Eu não vejo outra explicação para esta chocante e grotesca contradição dos votantes no "sim": a explicação tem que ser o não reconhecimento do direito a viver às dez semanas. Os que vão votar "sim" têm que ter a certeza absoluta de que aquele ser humano ("Homo Sapiens") não é uma "pessoa" no sentido ético, não é algo que se possa comparar ao criminoso que não condenamos à morte.

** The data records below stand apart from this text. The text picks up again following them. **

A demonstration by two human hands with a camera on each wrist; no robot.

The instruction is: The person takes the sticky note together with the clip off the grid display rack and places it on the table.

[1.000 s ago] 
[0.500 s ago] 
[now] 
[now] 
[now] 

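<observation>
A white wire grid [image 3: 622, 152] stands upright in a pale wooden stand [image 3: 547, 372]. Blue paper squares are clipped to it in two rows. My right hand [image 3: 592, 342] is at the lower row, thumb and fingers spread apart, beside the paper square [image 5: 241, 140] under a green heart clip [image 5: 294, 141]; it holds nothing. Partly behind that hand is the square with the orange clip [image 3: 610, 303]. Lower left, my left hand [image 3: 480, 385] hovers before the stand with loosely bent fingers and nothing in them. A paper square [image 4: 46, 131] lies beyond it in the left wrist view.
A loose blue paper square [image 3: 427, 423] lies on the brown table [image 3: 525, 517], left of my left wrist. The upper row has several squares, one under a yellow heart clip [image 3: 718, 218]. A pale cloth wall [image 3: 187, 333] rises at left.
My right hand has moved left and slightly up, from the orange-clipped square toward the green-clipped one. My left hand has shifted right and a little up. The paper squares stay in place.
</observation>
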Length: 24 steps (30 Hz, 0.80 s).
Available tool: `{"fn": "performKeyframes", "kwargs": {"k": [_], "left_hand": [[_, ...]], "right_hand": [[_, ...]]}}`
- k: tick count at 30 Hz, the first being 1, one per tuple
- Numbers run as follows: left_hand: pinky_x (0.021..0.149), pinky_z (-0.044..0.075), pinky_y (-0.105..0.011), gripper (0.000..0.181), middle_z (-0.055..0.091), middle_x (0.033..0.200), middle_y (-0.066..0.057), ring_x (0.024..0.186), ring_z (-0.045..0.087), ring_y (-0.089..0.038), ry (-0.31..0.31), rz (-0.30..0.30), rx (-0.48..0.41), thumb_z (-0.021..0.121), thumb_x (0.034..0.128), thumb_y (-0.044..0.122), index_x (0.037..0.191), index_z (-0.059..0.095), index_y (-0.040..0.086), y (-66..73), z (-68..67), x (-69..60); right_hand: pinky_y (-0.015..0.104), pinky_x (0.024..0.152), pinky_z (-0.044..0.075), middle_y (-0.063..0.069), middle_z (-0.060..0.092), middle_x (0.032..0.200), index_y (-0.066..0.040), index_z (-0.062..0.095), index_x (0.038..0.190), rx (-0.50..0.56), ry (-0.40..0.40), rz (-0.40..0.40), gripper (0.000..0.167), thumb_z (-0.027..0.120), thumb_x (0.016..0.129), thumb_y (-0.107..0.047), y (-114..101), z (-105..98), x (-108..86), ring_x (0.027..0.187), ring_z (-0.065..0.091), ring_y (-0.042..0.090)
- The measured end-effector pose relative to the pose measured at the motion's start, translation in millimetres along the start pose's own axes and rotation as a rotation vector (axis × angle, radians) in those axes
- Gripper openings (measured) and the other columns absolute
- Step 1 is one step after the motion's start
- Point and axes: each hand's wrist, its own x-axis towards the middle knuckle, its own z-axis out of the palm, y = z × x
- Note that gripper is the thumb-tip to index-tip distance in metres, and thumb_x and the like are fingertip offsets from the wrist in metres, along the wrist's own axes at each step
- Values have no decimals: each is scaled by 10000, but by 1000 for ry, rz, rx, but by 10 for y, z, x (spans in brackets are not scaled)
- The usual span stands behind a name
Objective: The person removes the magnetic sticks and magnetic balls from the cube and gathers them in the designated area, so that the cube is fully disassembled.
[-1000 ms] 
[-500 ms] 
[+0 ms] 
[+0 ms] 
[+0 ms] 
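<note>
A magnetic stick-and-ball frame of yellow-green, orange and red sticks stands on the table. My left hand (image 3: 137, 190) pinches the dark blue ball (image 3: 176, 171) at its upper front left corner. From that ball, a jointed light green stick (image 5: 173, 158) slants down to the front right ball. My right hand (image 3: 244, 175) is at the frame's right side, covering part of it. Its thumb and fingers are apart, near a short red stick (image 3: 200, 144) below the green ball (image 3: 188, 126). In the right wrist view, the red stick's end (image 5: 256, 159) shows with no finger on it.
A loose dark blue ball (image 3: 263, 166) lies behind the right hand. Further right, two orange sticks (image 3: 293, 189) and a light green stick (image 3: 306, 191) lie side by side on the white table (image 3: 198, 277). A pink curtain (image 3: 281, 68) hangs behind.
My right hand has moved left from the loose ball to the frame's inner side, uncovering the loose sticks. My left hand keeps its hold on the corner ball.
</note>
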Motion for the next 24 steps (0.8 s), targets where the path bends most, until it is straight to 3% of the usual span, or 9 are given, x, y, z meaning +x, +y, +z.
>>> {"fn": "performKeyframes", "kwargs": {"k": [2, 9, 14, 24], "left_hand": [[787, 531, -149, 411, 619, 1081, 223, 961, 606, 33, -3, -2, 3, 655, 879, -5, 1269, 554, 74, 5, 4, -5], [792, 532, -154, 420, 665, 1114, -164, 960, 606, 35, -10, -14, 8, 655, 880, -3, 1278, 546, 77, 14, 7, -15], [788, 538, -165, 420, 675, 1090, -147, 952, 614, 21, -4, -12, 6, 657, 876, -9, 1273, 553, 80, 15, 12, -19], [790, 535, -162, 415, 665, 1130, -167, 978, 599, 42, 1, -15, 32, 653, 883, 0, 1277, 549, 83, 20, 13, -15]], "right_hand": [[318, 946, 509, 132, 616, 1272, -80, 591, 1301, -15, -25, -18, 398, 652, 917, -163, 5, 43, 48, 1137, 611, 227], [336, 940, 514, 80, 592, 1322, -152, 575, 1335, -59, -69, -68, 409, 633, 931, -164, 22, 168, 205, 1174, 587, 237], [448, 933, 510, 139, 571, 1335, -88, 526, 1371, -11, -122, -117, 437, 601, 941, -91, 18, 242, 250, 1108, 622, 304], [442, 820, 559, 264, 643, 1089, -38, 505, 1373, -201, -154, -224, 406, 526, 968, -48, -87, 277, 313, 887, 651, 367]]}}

O criminoso que decidimos não condenar à morte tem maior valor ético, aos olhos desta errada moral do "sim", do que o ser humano com dez semanas!
Termino deixando aqui as razões que explicam que abortar às dez semanas é um erro ético equivalente ao de matar qualquer ser humano nascido, com a agravante de que a vida humana intra-uterina, ao invés de um qualquer homicida que não condenamos à morte, é completamente inocente e não atenta contra a vida de ninguém:
1. "A vida humana é inviolável": a inequívoca protecção que a nossa sociedade atribui à espécie humana (Homo Sapiens); o zigoto, célula totipotente com a totalidade do genoma humano, é um ser vivo da nossa espécie;
2. O direito à vida é um direito absoluto: este direito está na base de todos os outros, porque só faz sentido discutir outros direitos em sociedade para seres humanos que estão vivos e que são deixados viver pela sociedade;
3. O zigoto já possui o direito a ter um "futuro como o nosso" (o argumento não religioso de Donald Marquis contra o direito ao aborto): é errado matar um zigoto como é errado matar um ser humano nascido, e pela mesma razão: roubamos a essa pessoa a possibilidade de ter um "futuro como o nosso"; matar é irreversível e injusto.
A legítima defesa é uma situação especial, que nunca pode ser usada no caso de uma gravidez. Na legítima defesa, o agressor intencionalmente homicida também tem direito a viver. Quando se mata em legítima defesa, não se mata pelas más razões:
a) porque se quereria, originalmente, matar o agressor;
b) porque, existindo outra forma de nos salvarmos, matássemos o agressor injustamente.
A morte de outrém só constitui legítima defesa quando é uma consequência inevitável e indesejada da nossa tentativa de salvar a nossa vida ou a vida daqueles que temos o dever de proteger.
Nesta campanha, não vi ninguém tentar refutar as razões éticas que fazem do aborto (mesmo legal) um grave erro, bem pior do que a aprovação da pena de morte.
Alguns votantes do "sim" poderão dizer: "o aborto é um erro, mas a legalização vai baixar o número de abortos".
Estou careca de insistir no mesmo: os bons fins (reduzir o número de abortos) não justificam nunca os maus meios (matar). E, ainda por cima, há dados concretos sobre esta matéria. Todos os países ocidentais (e não apenas alguns, como diz erradamente a edição da revista Sábado desta semana), ou de cultura ocidental (EUA, Canadá, Nova Zelândia), que legalizaram o aborto, verificaram sempre subidas importantes nos números de abortos legais, contando a partir do primeiro ano após legalização.
Os números provêm de fontes públicas e posso facultá-los a quem quiser.
Perante tudo isto, só há um voto certo: o voto NÃO.